_TASK TO COMPLETE_
The answer is an exact repetition of every entry, with all images left out.

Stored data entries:

------------------------------

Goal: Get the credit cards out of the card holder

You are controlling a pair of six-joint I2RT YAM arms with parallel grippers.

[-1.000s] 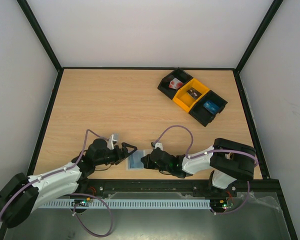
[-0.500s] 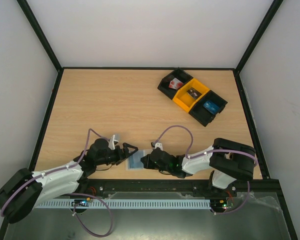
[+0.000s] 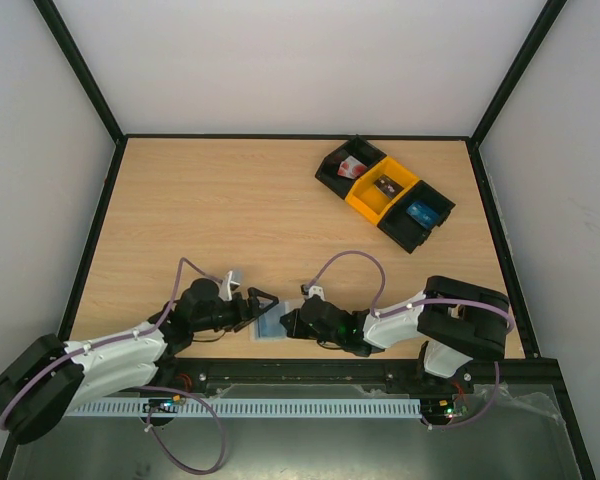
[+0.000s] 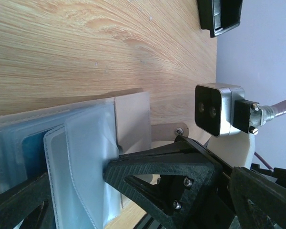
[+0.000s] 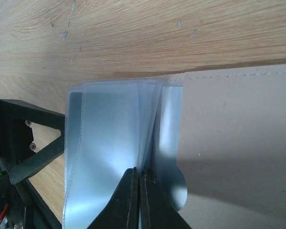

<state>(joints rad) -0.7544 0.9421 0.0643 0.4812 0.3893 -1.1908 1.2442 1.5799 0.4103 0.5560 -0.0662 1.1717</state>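
Left gripper (image 3: 265, 308) is holding its black fingers spread wide, with one end of the card holder (image 3: 271, 323) lying between them. The holder, a flat translucent blue-grey plastic sleeve, is resting on the wood-grain table (image 3: 230, 210) near its front edge, with a bright-blue credit card (image 4: 32, 145) showing through a pocket. Right gripper (image 5: 138, 177) is pinching a floppy clear leaf of the sleeve, its tapered tips pressed together.

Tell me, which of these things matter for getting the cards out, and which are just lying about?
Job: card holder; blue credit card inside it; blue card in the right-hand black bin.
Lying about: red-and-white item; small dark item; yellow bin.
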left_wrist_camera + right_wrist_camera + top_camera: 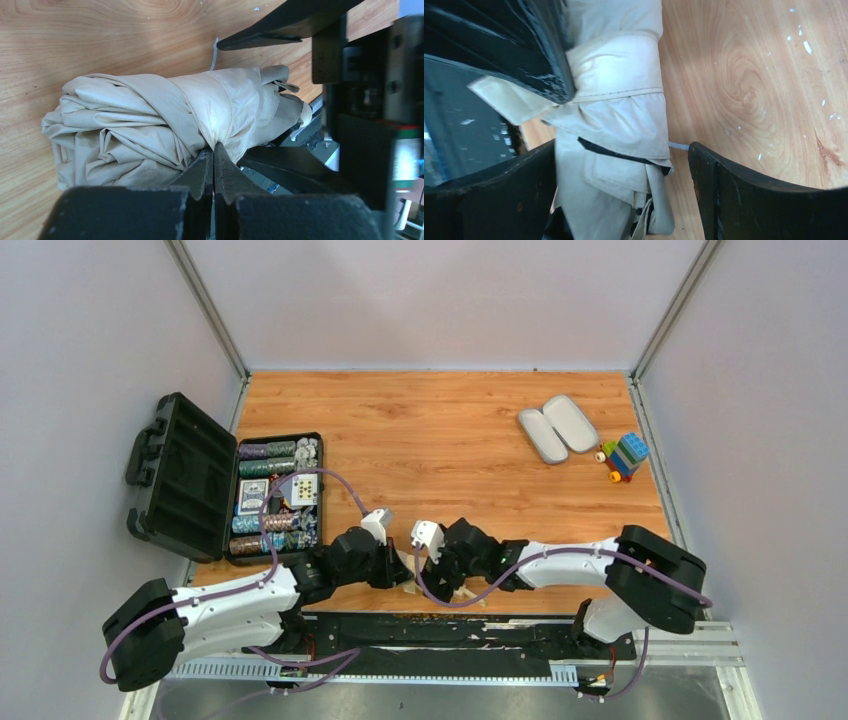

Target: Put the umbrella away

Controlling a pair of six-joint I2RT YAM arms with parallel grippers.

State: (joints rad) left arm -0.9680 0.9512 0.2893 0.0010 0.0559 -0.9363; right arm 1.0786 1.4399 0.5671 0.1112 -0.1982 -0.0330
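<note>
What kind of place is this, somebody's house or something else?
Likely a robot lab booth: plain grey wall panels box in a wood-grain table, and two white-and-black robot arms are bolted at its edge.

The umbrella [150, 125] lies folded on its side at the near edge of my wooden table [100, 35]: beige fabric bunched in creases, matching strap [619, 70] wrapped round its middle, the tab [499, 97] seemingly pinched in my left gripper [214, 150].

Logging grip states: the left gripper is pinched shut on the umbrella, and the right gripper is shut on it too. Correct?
Not quite. The right gripper is open: the right wrist view shows its fingers apart, one on each side of the umbrella. The left gripper is pinched shut on the umbrella, as you said.
</note>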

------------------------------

_SOLVED PROBLEM_
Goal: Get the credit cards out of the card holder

You are controlling a pair of six-joint I2RT YAM arms with parallel grippers.

[-1.000s] 
[-0.500s] 
[+0.000s] 
[+0.000s] 
[+0.000s] 

<state>(joints rad) -0.7544 0.9421 0.0643 0.4812 0.3893 -1.1908 1.2442 1.5799 0.4103 0.5560 -0.0662 1.1717</state>
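Left gripper (image 3: 265, 308) is holding its black fingers spread wide, with one end of the card holder (image 3: 271, 323) lying between them. The holder, a flat translucent blue-grey plastic sleeve, is resting on the wood-grain table (image 3: 230, 210) near its front edge, with a bright-blue credit card (image 4: 32, 145) showing through a pocket. Right gripper (image 5: 138, 177) is pinching a floppy clear leaf of the sleeve, its tapered tips pressed together.

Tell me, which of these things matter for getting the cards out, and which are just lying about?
Job: card holder; blue credit card inside it; blue card in the right-hand black bin.
Lying about: red-and-white item; small dark item; yellow bin.
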left_wrist_camera + right_wrist_camera + top_camera: 

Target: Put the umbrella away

Controlling a pair of six-joint I2RT YAM arms with parallel grippers.

State: (joints rad) left arm -0.9680 0.9512 0.2893 0.0010 0.0559 -0.9363; right arm 1.0786 1.4399 0.5671 0.1112 -0.1982 -0.0330
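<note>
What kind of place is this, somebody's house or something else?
Likely a robot lab booth: plain grey wall panels box in a wood-grain table, and two white-and-black robot arms are bolted at its edge.

The umbrella [150, 125] lies folded on its side at the near edge of my wooden table [100, 35]: beige fabric bunched in creases, matching strap [619, 70] wrapped round its middle, the tab [499, 97] seemingly pinched in my left gripper [214, 150].

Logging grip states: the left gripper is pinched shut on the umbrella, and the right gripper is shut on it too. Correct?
Not quite. The right gripper is open: the right wrist view shows its fingers apart, one on each side of the umbrella. The left gripper is pinched shut on the umbrella, as you said.
</note>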

What this exercise required is now done.